Avec son manager Camille Estephan, ils présentent une belle image du Liban: celle de deux jeunes hommes qui ont connu une belle réussite. Dès leur première rencontre, une forte complicité s’installe entre eux. «Nous sommes deux Libanais, deux fonceurs qui travaillons dur et refusons la défaite. Notre association était donc un gage de succès. Sans lui, je n’en serai pas là aujourd’hui. Il est non seulement mon gérant mais mon mentor, mon conseiller et mon grand frère. Il a largement contribué à ma réussite et je lui en serai reconnaissant à jamais. On entend parler de nous partout au Canada, dans le monde de la boxe, et au sein de la communauté libanaise. Peu importe les croyances de chacun, notre but est le même: que je devienne champion du monde! Cela fait la force de notre équipe, celle de croire à un même rêve! J’espère vraiment que les Libanais vont enfin s’unir et comme Camille et moi, croire à ce même rêve!»
Joëlle Seif
Double mariage
Baha Laham est marié, depuis plus de deux ans, à la Portugaise Tawnia Marie Ferreira. Ils sont parents d’une petite fille de 2 ans, Alyssia. Lui est musulman, elle est
chrétienne. Ils se sont mariés une première fois selon la tradition musulmane devant le cheikh et une deuxième fois à l’église en présence du prêtre. «Cela fait deux ans que nous vivons en parfaite harmonie, peu importe nos religions respectives. Un proverbe arabe dit: ‘‘A chacun sa religion et Dieu lui pardonnera’’. Nous vivons selon notre conscience et dans le respect d’autrui indépendamment de la couleur, du sexe, de la religion ou de la classe sociale. J’espère qu’un jour, la majorité des Libanais
penseront comme nous pour enfin espérer une vie meilleure».
Ce qu’il en pense
Le sport au Liban: «Pour être honnête, je n’entends pas beaucoup parler de sport au Liban. J’ai essayé toutefois de suivre de près les athlètes libanais aux derniers Jeux olympiques à Vancouver au Canada. J’ai même écrit des messages d’encouragement sur Facebook à quelques skieurs. Si quelqu’un voudrait faire de même et m’écrire, je me ferai un plaisir d’y répondre».

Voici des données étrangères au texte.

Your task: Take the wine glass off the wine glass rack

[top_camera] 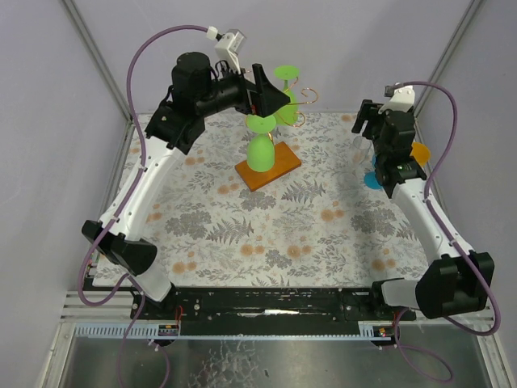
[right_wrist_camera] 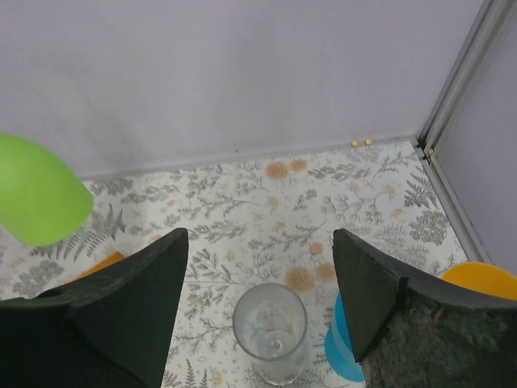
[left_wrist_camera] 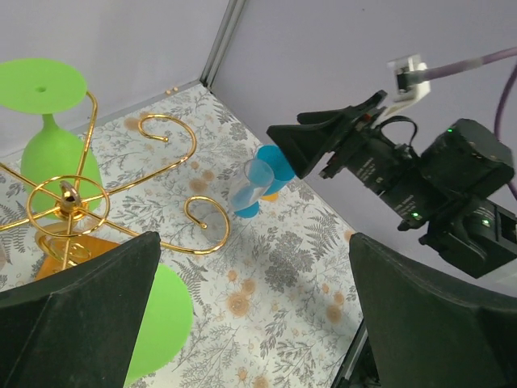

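Note:
The wine glass rack [top_camera: 300, 99] is gold wire with scrolled arms [left_wrist_camera: 174, 129] on an orange base [top_camera: 275, 168]. Green wine glasses hang on it upside down: one [left_wrist_camera: 50, 137] at the far side, another [left_wrist_camera: 166, 319] by my left finger. My left gripper [top_camera: 275, 97] [left_wrist_camera: 254, 250] is open, high beside the rack's top, holding nothing. A clear wine glass [right_wrist_camera: 271, 330] [left_wrist_camera: 256, 179] stands upright on the table. My right gripper [right_wrist_camera: 258, 242] [top_camera: 362, 123] hovers over it, open, with its fingers clear of the glass on both sides.
A blue glass [right_wrist_camera: 341, 349] [top_camera: 373, 179] stands just right of the clear one, and an orange one [right_wrist_camera: 482, 280] [top_camera: 420, 151] further right by the wall. Flowered cloth [top_camera: 266, 234] covers the table. Enclosure walls and a corner post [right_wrist_camera: 456, 77] are close behind.

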Robot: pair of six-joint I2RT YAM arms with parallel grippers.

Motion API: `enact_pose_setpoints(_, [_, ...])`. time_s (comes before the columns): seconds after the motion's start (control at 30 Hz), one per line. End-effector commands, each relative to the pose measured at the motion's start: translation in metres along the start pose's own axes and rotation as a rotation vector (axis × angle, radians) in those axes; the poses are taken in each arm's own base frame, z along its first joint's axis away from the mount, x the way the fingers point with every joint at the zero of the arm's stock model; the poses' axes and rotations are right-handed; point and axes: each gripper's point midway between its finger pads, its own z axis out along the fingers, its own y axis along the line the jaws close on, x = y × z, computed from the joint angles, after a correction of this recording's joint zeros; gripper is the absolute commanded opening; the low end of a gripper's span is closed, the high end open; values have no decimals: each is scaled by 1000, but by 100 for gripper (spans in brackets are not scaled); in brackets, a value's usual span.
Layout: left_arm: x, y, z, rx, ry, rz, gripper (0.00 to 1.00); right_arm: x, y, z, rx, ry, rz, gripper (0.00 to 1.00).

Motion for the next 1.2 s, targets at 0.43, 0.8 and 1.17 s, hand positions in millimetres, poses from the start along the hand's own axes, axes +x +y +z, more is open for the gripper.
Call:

Message à ses fans libanais: «Gardez vos oreilles grandes ouvertes. Vous allez entendre parler d’un jeune boxeur libanais dans les prochaines années. Certains diront même est-ce un oiseau? Est-ce un avion? Non. C’est Baha Laham».

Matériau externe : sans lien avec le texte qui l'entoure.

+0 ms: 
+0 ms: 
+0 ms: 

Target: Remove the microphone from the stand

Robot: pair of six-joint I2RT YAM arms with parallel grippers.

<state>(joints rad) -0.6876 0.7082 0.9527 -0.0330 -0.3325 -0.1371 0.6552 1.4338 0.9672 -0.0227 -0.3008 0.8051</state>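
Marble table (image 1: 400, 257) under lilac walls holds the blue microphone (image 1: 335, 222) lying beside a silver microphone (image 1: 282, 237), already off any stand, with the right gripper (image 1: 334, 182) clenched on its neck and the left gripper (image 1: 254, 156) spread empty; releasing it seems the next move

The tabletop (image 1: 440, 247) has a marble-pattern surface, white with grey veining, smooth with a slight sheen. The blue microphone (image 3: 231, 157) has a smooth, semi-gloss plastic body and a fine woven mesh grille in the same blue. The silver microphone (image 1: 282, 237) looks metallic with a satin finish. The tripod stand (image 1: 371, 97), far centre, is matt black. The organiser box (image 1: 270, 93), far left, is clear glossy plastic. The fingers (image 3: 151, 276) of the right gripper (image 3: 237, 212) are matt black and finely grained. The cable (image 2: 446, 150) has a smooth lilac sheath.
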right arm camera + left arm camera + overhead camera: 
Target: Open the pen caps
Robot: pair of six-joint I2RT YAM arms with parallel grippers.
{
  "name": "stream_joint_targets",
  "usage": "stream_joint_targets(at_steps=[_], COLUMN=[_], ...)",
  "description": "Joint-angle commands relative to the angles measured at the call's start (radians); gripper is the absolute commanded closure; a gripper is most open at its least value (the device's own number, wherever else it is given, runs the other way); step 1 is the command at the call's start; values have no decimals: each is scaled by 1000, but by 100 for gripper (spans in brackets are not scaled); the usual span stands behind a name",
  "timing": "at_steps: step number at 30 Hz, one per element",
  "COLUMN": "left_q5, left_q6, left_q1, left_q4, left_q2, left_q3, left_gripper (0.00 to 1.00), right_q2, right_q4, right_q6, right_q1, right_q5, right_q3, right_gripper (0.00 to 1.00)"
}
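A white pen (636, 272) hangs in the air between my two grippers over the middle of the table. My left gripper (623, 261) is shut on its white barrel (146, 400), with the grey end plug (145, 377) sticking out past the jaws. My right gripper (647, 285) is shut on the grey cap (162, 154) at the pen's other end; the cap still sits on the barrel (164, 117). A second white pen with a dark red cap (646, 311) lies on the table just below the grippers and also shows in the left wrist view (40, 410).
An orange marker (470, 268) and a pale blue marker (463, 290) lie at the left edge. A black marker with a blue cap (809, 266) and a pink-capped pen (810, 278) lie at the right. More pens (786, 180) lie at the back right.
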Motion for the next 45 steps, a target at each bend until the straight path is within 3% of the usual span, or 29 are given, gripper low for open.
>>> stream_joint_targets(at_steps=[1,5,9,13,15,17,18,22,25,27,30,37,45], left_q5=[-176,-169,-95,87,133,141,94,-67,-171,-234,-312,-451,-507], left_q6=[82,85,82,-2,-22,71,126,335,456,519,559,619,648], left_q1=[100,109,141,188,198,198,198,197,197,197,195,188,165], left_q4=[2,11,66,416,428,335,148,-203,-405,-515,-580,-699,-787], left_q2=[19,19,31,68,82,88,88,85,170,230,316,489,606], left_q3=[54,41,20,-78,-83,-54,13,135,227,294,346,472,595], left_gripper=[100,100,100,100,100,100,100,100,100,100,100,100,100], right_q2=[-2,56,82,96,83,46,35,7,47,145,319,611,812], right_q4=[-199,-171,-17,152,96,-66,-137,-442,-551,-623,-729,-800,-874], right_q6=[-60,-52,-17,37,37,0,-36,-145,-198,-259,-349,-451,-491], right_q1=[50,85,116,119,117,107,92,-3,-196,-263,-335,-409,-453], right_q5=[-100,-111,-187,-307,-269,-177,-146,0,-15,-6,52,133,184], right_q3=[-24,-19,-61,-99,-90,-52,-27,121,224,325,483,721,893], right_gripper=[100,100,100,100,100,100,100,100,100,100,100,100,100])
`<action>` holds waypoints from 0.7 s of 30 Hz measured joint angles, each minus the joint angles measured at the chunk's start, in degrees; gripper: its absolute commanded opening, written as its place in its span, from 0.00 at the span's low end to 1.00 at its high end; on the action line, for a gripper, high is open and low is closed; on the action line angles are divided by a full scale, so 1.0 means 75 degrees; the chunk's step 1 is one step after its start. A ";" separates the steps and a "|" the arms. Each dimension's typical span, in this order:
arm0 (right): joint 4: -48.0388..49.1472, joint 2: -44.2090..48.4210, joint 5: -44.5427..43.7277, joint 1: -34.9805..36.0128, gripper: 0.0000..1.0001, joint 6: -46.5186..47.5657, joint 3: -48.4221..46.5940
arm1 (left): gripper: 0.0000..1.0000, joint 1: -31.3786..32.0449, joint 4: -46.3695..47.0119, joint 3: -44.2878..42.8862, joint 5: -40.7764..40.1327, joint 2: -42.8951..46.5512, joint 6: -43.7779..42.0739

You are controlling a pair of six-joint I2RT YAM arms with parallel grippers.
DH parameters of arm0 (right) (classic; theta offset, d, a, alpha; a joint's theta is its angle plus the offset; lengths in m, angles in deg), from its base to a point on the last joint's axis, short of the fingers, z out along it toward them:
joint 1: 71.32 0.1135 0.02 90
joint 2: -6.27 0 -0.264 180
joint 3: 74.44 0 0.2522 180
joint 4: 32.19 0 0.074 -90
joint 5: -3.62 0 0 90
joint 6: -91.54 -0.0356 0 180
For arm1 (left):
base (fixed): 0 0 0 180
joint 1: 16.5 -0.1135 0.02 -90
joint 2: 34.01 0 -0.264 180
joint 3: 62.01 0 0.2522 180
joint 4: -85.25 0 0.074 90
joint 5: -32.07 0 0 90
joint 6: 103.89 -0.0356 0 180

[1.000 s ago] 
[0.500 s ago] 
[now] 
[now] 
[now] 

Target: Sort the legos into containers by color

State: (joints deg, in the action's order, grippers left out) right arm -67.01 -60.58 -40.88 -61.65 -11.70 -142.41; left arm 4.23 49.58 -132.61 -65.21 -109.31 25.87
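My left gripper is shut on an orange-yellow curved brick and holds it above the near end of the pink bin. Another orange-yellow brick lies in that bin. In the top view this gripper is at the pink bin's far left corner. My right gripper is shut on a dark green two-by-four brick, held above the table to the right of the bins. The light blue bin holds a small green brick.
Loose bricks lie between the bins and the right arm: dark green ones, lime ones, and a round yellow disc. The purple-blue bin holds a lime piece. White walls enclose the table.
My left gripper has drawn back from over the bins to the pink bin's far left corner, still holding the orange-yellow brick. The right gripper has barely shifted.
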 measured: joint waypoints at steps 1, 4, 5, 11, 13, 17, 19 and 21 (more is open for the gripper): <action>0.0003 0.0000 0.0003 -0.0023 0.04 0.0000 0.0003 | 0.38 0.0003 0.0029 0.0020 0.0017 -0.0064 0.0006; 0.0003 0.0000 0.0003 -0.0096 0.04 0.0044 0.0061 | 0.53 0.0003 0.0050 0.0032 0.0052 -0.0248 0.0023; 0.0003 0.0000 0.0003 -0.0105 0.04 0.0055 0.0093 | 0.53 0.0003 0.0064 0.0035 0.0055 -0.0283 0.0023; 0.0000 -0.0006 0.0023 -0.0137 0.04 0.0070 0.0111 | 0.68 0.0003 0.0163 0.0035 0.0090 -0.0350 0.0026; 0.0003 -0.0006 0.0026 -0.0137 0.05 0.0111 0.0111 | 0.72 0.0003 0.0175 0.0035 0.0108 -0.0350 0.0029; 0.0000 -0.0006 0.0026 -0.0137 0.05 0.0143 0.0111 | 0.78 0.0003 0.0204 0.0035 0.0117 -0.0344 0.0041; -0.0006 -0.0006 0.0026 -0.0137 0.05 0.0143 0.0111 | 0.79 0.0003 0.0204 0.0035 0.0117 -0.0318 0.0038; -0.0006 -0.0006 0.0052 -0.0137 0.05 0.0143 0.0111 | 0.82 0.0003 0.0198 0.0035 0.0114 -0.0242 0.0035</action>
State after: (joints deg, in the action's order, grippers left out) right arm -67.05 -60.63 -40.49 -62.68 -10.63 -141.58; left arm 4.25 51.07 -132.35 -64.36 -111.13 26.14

La place du Liban dans son cœur: «Le Liban occupe une très grande place dans mon cœur comme vous pouvez le constater. Je crois que nous avons une identité qui nous est propre. Nous aimons la vie, la bonne chère, les rires entre amis… De plus, nous sommes un peuple accueillant et extrêmement chaleureux. Il est primordial pour moi d’inculquer ces valeurs à mes enfants. D’ailleurs, Alyssia comprend
parfaitement l’arabe et je compte l’inscrire à des cours pour apprendre la lecture et
l’écriture puisque malheureusement j’ai
moi-même des lacunes à ce niveau. J’insiste pour qu’elle n’ait pas d’accent!».